Nearly one million medical cannabis patients had their most sensitive personal data exposed online after Ohio Medical Alliance LLC left a massive database unsecured. The 323GB trove included Social Security numbers, mental health evaluations, physician reports, and government IDs—highlighting the privacy risks as legal cannabis expands nationwide.
A medical cannabis company in Ohio just became ground zero for one of the most sensitive healthcare data breaches in recent memory. Ohio Medical Alliance LLC, operating as Ohio Marijuana Card, left nearly one million patient records exposed on an unsecured database discovered in mid-July by security researcher Jeremiah Fowler.
The scope is staggering. The 323GB database contained Social Security numbers, mental health evaluations, physician reports documenting conditions from anxiety to HIV, and images of driver's licenses and government IDs from patients across multiple states. Even more troubling were the "offender release cards"—identification documents for recently released prisoners seeking medical marijuana cards—that Fowler discovered among the files.
"There were physicians' reports that would say what the underlying problem was—whether it was anxiety, cancer, HIV, or something else," Fowler told WIRED. "In some cases, the applicants would submit their own medical records as proof of their qualifying condition."

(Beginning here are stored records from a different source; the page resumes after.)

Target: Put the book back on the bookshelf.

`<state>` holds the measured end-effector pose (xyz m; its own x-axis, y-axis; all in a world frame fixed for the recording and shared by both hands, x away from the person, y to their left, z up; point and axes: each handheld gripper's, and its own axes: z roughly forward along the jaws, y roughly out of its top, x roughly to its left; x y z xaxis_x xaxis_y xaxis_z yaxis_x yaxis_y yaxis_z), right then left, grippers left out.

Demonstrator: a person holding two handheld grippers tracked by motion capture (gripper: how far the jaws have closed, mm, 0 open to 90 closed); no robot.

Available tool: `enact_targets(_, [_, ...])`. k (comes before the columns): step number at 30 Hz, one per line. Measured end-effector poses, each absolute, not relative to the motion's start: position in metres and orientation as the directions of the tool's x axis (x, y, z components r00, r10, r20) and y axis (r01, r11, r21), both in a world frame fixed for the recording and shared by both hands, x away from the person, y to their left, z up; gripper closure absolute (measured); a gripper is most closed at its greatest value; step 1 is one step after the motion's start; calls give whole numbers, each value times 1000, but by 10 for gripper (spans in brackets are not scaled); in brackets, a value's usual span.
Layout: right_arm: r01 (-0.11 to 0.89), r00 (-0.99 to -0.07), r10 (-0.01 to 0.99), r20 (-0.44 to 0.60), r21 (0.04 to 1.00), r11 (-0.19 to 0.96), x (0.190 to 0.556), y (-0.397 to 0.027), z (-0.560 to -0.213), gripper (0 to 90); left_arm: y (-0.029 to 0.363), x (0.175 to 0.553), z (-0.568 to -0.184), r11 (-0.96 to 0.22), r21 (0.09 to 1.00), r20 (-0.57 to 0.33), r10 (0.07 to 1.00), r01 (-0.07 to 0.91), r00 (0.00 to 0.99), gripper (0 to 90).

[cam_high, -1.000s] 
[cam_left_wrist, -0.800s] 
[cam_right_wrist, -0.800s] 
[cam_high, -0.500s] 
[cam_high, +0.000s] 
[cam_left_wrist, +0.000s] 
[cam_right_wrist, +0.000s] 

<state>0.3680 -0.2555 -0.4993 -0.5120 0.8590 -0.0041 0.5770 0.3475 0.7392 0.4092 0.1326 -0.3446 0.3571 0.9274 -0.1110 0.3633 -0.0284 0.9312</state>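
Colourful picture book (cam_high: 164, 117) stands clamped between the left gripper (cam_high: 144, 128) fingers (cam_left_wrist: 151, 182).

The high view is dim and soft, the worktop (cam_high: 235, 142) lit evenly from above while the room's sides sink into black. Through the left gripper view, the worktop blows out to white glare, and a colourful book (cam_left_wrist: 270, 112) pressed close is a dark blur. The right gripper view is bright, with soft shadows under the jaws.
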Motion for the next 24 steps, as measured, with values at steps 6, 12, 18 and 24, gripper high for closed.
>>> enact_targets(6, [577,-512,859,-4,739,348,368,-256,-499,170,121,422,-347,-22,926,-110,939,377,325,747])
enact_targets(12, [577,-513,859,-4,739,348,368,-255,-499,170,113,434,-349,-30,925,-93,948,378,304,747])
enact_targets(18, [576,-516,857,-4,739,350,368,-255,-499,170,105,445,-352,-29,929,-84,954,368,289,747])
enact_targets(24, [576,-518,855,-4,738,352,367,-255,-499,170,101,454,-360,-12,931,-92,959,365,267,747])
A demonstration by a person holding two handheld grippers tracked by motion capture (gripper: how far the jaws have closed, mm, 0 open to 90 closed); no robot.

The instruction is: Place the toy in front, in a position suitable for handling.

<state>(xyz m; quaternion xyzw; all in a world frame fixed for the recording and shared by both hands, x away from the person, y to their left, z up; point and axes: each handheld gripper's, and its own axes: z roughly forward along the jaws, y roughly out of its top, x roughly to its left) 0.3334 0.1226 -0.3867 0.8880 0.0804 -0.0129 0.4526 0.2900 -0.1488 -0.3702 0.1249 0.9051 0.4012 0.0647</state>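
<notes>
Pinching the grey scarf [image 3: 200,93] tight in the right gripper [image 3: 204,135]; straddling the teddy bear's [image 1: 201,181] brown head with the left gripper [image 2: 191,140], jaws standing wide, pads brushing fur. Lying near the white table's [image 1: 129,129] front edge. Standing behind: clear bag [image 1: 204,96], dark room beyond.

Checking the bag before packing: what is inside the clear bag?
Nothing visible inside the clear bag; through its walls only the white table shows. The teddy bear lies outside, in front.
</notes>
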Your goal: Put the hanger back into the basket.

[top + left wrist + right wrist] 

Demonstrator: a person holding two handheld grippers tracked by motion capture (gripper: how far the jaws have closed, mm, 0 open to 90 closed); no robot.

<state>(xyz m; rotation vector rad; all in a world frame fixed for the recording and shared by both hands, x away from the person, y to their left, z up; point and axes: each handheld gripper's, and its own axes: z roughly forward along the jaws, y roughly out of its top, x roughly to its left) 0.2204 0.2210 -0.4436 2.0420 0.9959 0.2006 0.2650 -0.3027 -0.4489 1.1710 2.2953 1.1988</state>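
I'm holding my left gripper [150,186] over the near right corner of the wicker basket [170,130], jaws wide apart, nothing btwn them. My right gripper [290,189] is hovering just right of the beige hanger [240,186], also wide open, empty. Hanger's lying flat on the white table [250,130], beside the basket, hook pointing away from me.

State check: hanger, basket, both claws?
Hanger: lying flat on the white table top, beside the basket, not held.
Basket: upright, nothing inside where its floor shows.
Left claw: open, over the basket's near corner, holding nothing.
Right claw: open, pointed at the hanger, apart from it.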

The breach exposes the dark side of cannabis industry growth. As legal marijuana markets explode nationwide, companies are amassing unprecedented troves of customer data, including deeply personal medical information required for medical cannabis card applications. Unlike typical retail breaches, this exposure combines financial data with protected health information—a perfect storm for identity theft and medical privacy violations.
Most files existed in PDF, JPG, and PNG formats, but a CSV document labeled "staff comments" revealed internal communications, appointment histories, and application statuses. That single file contained over 200,000 email addresses of employees, business associates, and customers—turning a data exposure into a comprehensive intelligence goldmine.